PROBLEM STATEMENT. Work through the data line by line, gathering every line that has the word "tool".

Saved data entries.
-----

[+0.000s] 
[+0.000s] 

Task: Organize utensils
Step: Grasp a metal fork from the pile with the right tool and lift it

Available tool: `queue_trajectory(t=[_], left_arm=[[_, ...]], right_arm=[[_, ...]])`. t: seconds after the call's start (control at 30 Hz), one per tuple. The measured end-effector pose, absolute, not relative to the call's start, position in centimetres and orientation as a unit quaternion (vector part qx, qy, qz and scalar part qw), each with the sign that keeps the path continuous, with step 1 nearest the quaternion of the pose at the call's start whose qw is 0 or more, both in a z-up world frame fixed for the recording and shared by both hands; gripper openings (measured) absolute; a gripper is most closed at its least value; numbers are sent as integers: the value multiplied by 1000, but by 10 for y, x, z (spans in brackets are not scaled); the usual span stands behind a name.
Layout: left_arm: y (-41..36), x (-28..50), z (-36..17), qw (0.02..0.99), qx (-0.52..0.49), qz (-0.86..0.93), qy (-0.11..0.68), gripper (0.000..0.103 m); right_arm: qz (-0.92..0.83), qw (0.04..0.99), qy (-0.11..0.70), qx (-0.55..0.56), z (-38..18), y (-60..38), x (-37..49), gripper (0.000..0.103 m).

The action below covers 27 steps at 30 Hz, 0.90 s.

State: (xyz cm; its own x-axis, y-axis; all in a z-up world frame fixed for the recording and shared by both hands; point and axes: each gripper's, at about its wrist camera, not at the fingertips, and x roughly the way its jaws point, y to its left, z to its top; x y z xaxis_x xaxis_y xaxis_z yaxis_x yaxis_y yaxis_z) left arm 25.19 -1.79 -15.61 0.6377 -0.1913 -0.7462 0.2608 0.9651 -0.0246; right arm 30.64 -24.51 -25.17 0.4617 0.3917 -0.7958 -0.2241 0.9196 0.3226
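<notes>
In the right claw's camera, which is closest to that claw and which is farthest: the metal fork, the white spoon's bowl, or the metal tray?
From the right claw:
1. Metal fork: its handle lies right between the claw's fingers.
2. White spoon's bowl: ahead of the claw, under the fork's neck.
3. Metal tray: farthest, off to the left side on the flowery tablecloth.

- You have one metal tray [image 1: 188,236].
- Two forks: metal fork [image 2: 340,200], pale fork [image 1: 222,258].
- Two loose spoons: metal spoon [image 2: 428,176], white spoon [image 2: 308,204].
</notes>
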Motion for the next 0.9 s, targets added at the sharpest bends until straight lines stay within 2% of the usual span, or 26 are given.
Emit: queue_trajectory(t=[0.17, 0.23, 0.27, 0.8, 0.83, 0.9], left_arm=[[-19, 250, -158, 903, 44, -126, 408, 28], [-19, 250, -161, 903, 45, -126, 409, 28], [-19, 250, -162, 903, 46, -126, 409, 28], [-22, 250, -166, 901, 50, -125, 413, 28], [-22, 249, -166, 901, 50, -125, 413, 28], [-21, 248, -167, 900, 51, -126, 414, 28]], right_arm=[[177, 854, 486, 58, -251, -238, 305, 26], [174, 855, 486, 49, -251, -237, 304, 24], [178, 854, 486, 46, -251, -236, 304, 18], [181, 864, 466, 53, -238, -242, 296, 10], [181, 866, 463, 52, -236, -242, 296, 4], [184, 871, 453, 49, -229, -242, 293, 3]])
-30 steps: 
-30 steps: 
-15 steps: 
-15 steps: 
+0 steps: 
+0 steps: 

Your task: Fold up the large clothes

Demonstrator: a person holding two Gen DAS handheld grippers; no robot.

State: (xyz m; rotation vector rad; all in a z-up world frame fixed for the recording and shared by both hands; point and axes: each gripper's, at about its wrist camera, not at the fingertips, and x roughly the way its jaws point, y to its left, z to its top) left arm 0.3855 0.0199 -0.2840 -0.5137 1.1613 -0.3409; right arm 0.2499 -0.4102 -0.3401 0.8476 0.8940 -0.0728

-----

RESPONSE.
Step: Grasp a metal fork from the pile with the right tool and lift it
Available tool: `queue_trajectory(t=[_], left_arm=[[_, ...]], right_arm=[[_, ...]])`. t: seconds after the call's start (control at 30 Hz), one per tuple. The measured end-effector pose, absolute, not relative to the call's start, position in centimetres and orientation as a unit quaternion (vector part qx, qy, qz and scalar part qw), each with the sign that keeps the path continuous, with step 1 nearest the quaternion of the pose at the call's start whose qw is 0 or more, both in a z-up world frame fixed for the recording and shared by both hands; gripper openings (measured) absolute; a gripper is most closed at its least value; numbers are sent as integers: the value multiplied by 1000, but by 10 for y, x, z (spans in brackets are not scaled); the usual span stands behind a name.

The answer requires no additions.